The choice of LED lighting — which include Litepanels 5600K 1×1 panels and Sola 4 and 6 Fresnel fixtures — positively affected the entire project, including the air conditioning, studio height, foundation and structural steel usage.
And with LED lighting, the set should keep its good looks longer, Anderson says.
“Sets use plastic laminates. Temperature and humidity changes have a drastic effect on those…. They can expand and contract. Some studios can vary by 20 degrees in a given day and it can cause the set to bubble. That won’t happen here.”
For the presentation of video and graphics, the set has embedded 55- and 35-inch Samsung LCD panels and 65- and 46-inch NEC LCD panels.
“We would like to use technology to our advantage and have a quicker, flashier newscast,” Weaver says.

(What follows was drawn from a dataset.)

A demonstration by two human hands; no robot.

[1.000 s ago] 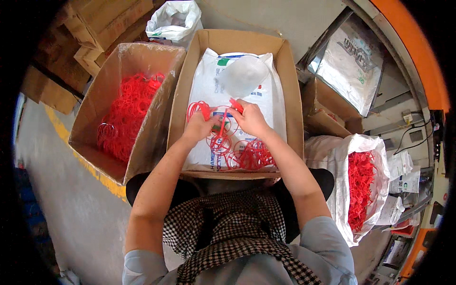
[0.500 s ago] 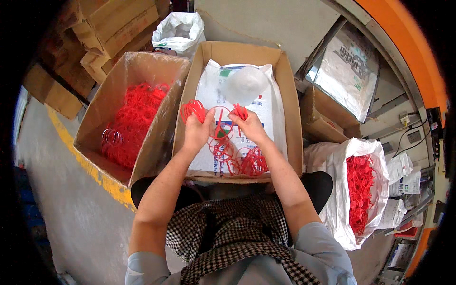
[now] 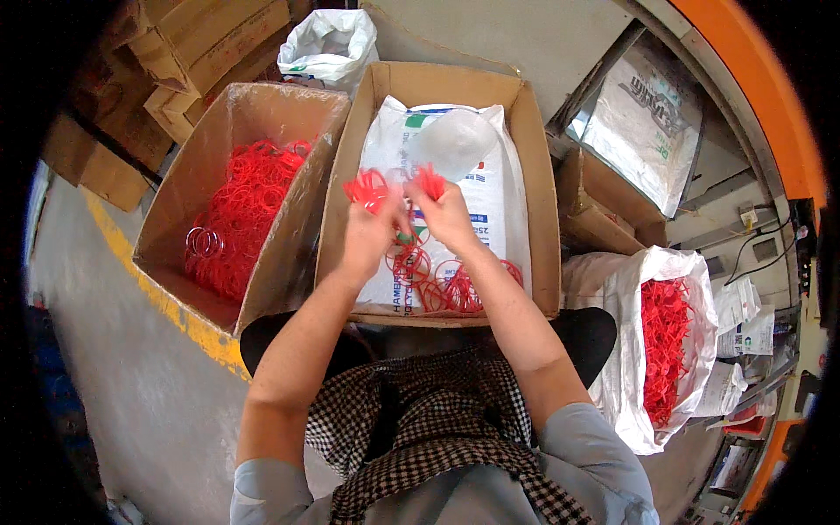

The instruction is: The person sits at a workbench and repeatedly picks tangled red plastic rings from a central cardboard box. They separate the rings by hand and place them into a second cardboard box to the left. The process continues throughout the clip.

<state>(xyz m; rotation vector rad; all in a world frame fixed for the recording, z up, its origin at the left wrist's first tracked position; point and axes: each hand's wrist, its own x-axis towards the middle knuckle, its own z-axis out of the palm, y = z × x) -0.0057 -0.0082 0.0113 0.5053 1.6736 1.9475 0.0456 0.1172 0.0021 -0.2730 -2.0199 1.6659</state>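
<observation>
Over the open cardboard box point(image 3: 541, 219) in front of me, my two hands are close together. My left hand point(image 3: 372, 238) is closed on a bunch of thin red plastic rings point(image 3: 366, 187), which fan out above the fingers. Red plastic strips point(image 3: 428, 180) stick up from my closed right hand point(image 3: 446, 217). Motion blurs the fingertips and whatever is between the hands. Below them, several loose red rings point(image 3: 459, 289) lie on a white printed sack point(image 3: 385, 144) inside the box. A translucent round piece point(image 3: 455, 143) rests near the sack's far end.
To the left, a tilted carton point(image 3: 184, 171) holds a heap of red rings point(image 3: 249, 210). On the right, an open white sack point(image 3: 612, 350) contains red strip scraps point(image 3: 663, 350). Another white sack point(image 3: 328, 44) stands behind. Stacked cartons point(image 3: 219, 44) are at the far left.
Both hands have come closer together, the left moving right and slightly down. The single ring that hung between them is now blurred. The view has shifted slightly.
</observation>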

The Rygan Corp.’s high-performance Geo Xchange geothermal system should be able to heat and cool the building with the exception of the technical cores, which will still use conventional air conditioning. The entire facility will use 110 tons of air conditioning capacity.
The system includes 32, 500-foot wells in a geothermal field under the employee parking lot.
The system circulates water from the building into the geothermal field, where it’s always 64 degrees. In the field, the water is either heated or cooled to 64 degrees before being pumped back inside the building and into overhead heat exchangers.
Because of the wells, it cost twice as much as a conventional system to install, but only half the cost to operate.
The plant is a mix of old and new gear and software, according to Weaver.
“All of the production equipment is new,” he says. “The switcher is the new Grass Valley Kayenne. Audio is a C10 digital console by Solid State Logic. All the routing and the majority of master control is new, with the exception of the file servers, which are Grass Valley KT servers, and the Miranda NV5100MC master control system. We are already using it to deliver HD syndicated programming and commercials.”
For graphics, the station is using a Vizrt Trio in production control and Vizrt Ticker3D in master control, Weaver says. “We’ve had the Vizrt gear for two and half years, but have been using it in SD mode.”
The WSI weather system needs a simple software upgrade, he says. “We may add new weather facilities before the HD launch, but I can’t talk about that yet.”
In the newsroom, the Avid Isis editing system is new, he says. “Most of the existing gear there is already HD capable. It will just be a matter of switching the gear to the HD mode, rather than the 16 x 9 SD mode being used now.”
The newsroom has also added two Grass Valley K2 Summit 3G server frames and several terabytes of storage capacity to its existing complement of K2 servers that have been in use for several years. The new servers will be used in tandem with a Harris ADC playout automation system to handle incoming and outgoing programming and news feeds as digital files.
The facility, which includes a heliport, is located at 303 North Boston Avenue in the Brady Arts District and is part of a renaissance of downtown Tulsa.
In addition to the Griffin broadcast facility, the redevelopment includes the Brady Town Square, the Arts and Humanities Council Visual Arts Center and the downtown University of Tulsa/Philbrook Arts Facility.
Griffin worked with the Brady Arts District streetscaping committee to coordinate community development and beautification.
The redevelopment project will maximize on-street parking, provide trees, tree grates, LED street lighting and irrigation systems along both Cincinnati and Boston Avenues and bike racks and park benches along the north side of Cameron Street.
With Rees Associates acting as architect and general contractor, the project was first envisioned in 2008. But when the economic downturn hit, it was delayed and not revived until early 2011.
Beck Associates served as system integrator on the project. Other construction partners include Wallace Engineering and Development Consulting Services, both of Tulsa.